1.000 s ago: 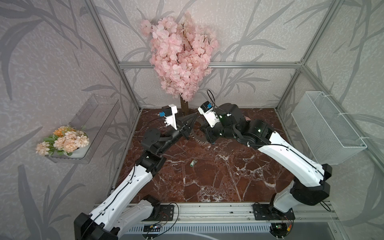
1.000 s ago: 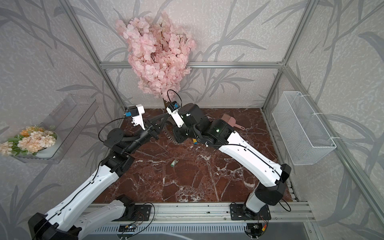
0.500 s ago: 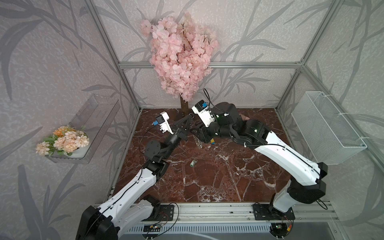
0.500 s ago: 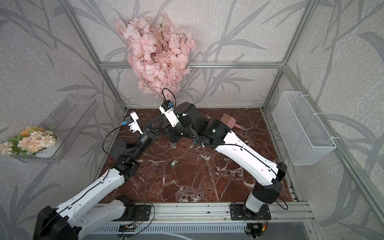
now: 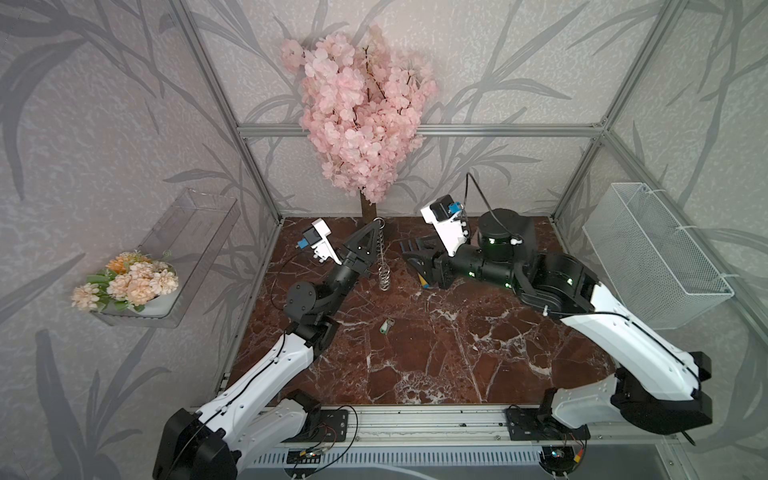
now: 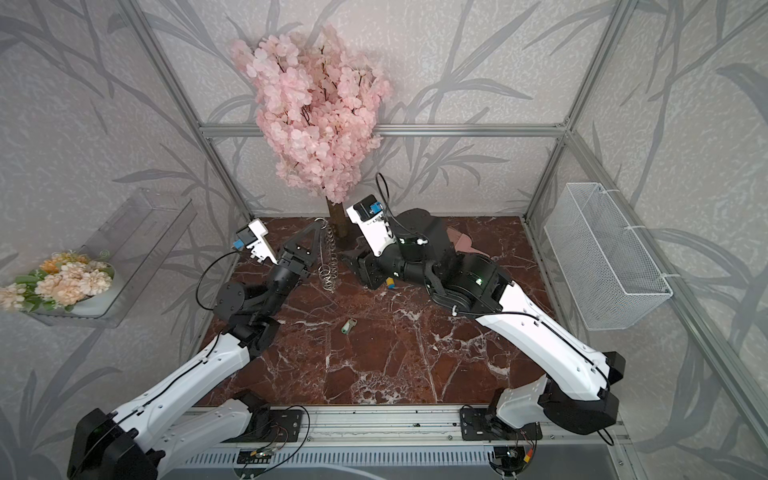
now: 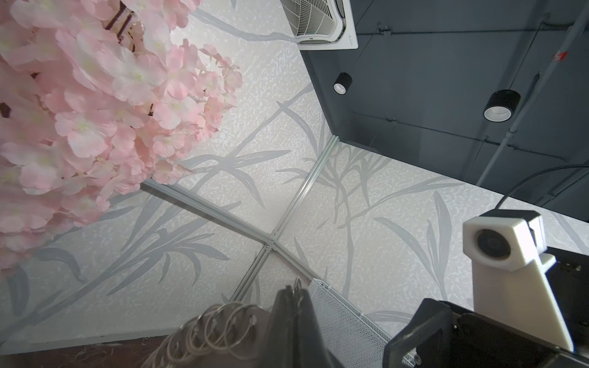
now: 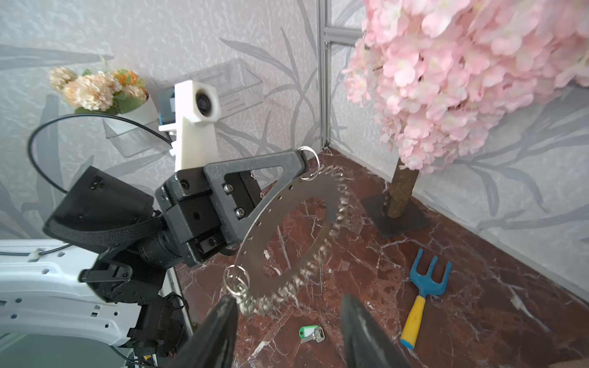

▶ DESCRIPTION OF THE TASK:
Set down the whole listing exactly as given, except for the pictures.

▶ WRITTEN SOLUTION:
1.000 s ago: 
1.000 s ago: 
0.500 s ago: 
0.500 s ago: 
now: 
now: 
now: 
now: 

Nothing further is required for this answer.